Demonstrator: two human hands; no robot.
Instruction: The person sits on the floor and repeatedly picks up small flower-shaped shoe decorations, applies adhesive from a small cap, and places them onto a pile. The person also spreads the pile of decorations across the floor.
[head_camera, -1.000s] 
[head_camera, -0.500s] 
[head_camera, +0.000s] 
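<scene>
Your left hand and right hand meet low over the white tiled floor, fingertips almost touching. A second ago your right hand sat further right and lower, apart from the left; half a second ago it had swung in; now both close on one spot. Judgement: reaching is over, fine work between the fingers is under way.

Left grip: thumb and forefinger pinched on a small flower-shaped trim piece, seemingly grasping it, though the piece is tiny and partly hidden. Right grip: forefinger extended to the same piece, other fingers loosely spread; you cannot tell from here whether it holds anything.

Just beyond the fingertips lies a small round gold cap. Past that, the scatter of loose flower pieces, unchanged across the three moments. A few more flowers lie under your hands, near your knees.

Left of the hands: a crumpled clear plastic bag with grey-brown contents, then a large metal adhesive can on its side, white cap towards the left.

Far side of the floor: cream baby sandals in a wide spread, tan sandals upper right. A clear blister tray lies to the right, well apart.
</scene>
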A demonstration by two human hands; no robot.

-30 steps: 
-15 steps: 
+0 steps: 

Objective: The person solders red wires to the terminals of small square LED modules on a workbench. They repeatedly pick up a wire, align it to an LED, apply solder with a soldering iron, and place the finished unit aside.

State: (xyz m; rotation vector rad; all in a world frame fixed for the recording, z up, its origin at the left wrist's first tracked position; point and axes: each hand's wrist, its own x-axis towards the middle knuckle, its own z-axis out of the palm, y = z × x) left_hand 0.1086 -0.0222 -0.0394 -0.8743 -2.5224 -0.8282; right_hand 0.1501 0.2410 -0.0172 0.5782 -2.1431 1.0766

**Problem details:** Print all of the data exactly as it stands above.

**Exercise response:**
Demonstrator: two human hands; no robot.
Instruction: The person sits on the floor and repeatedly picks up small flower-shaped shoe decorations, applies adhesive from a small cap, and places them onto a pile. The person also spreads the pile of decorations across the floor.
[head_camera, -1.000s] 
[head_camera, -0.500s] 
[head_camera, +0.000s] 
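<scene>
Your left hand and right hand meet low over the white tiled floor, fingertips almost touching. A second ago your right hand sat further right and lower, apart from the left; half a second ago it had swung in; now both close on one spot. Judgement: reaching is over, fine work between the fingers is under way.

Left grip: thumb and forefinger pinched on a small flower-shaped trim piece, seemingly grasping it, though the piece is tiny and partly hidden. Right grip: forefinger extended to the same piece, other fingers loosely spread; you cannot tell from here whether it holds anything.

Just beyond the fingertips lies a small round gold cap. Past that, the scatter of loose flower pieces, unchanged across the three moments. A few more flowers lie under your hands, near your knees.

Left of the hands: a crumpled clear plastic bag with grey-brown contents, then a large metal adhesive can on its side, white cap towards the left.

Far side of the floor: cream baby sandals in a wide spread, tan sandals upper right. A clear blister tray lies to the right, well apart.
</scene>
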A demonstration by two human hands; no robot.

-30 steps: 
-15 steps: 
+0 steps: 

Objective: The person solders red wires to the terminals of small square LED modules on a workbench. They repeatedly pick up a wire, align it to an LED, apply solder with a soldering iron, and place the finished unit aside.

State: (xyz m; rotation vector rad; all in a world frame fixed for the recording, z up, its origin at the left wrist's first tracked position; point and axes: each hand's wrist, its own x-axis towards the middle knuckle, its own z-axis out of the palm, y = z × x) left_hand 0.1086 -0.0222 -0.0394 -0.8743 -2.5224 -0.8282; right_hand 0.1501 0.2410 -0.0172 0.5782 -2.1431 1.0766

Output for the exercise is complete.